2. La legge della Provincia autonoma di Bolzano, impugnata dal Presidente del Consiglio dei Ministri, non si è attenuta alle indicazioni del Regolamento e, nonostante le censure del Governo, è stata riapprovata all'unanimità. Di qui il giudizio di legittimità in via di azione proposto dal Presidente del Consiglio, il quale lamenta che, così operando, la Provincia autonoma avrebbe superato i limiti assegnati alla potestà legislativa concorrente dagli artt. 5 e 9 dello Statuto di autonomia.
Ora, a parte le considerazioni di merito della Provincia autonoma, secondo cui, comunque, la composizione della Commissione, così come delineata dalla legge provinciale, non si sarebbe sostanzialmente discostata dalle indicazioni del Regolamento se non là dove, non esistendo nella provincia rappresentanti delle categorie indicate, si è supplito con medici parimenti esperti ed autorevoli, è il punto di diritto che va innanzitutto preso in considerazione per il suo valore pregiudiziale e assorbente.
Ed, in realtà, non sembra superabile l'obbiezione di fondo opposta dalla Provincia, secondo cui, per il combinato disposto degli artt. 9, 5 e 4 del T.U. delle leggi costituzionali concernenti lo Statuto speciale per il Trentino-Alto Adige, i limiti che la Provincia incontra nell'emanazione di norme legislative, relative a numerose materie fra cui la sanità pubblica, non sono certo rappresentati da atti normativi regolamentari.
In effetti, l'art. 4 (richiamato dagli altri due citati), a parte il rispetto degli obblighi internazionali, degli interessi nazionali, e delle norme fondamentali delle riforme economico-sociali della Repubblica, che qui non vengono in causa, fa esclusivo riferimento all'esigenza che le norme regionali e provinciali si armonizzino con la Costituzione e i princìpi dell'ordinamento giuridico dello Stato, cui l'art. 5 aggiunge quelli delle leggi dello Stato.
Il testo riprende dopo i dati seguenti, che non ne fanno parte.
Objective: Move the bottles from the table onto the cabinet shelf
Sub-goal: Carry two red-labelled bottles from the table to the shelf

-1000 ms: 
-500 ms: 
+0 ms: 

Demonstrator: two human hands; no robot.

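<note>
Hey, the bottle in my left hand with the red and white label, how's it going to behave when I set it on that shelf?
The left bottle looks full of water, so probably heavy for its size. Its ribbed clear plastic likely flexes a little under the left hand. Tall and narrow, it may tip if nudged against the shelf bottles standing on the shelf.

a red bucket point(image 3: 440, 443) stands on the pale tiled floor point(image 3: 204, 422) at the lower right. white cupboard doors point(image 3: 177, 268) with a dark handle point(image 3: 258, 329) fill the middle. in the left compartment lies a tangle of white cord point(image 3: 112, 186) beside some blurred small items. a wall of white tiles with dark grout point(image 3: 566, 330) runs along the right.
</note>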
Il che, del resto, è quanto sostanzialmente prescrive l'art. 117 Cost., il quale pure l'interesse nazionale, da una parte, ed i princìpi fondamentali delle leggi dello Stato, dall'altra, espressamente richiama.
Orbene, è pacifico che, quando la Costituzione e le altre leggi costituzionali menzionano le «leggi dello Stato», intendono riferirsi alle leggi formali e, al più, a quelle disposizioni normative equiparate che delle leggi stesse hanno forza e valore. Ma i regolamenti, almeno sicuramente quelli di esecuzione delle leggi, non rientrano concettualmente né nell'una né nell'altra categoria normativa, in guisa che deve escludersi che la legge della Provincia autonoma possa trovare alcun limite alla sua potestà legislativa nelle indicazioni del regolamento invocato dal Governo.
3. D'altra parte, i princìpi dettati dalla l. n. 393 del 1959, con le modifiche apportate dalla l. n. 62 del 1974, sono stati rispettati dalla legge provinciale, dato che una Commissione medica provinciale è stata costituita, così come esige il comma 3 dell'art. 81, e la sua composizione peraltro non è tale da compromettere i princìpi di garanzia per la sicurezza della circolazione che ispirano le disposizioni dettate dalla legge stessa per evitare che cittadini, in deficitarie condizioni psico-fisiche, psico-tecniche e attitudinali, siano autorizzati a guidare veicoli a motore di determinate caratteristiche.
La questione, pertanto, non è ammissibile.

Per questi motivi

LA CORTE COSTITUZIONALE

dichiara inammissibile la questione di legittimità costituzionale della legge della Provincia autonoma di Bolzano riapprovata il 23 dicembre 1986, istitutiva di una Commissione medica per l'accertamento dell'idoneità degli invalidi alla guida di motoveicoli, sollevata in via principale dal Presidente del Consiglio dei Ministri con ricorso 5 gennaio 1987 e con riferimento agli artt. 9 e 5, Stat. autonomia per il Trentino-Alto Adige, approvato con d.P.R. 31 agosto 1972 n. 670.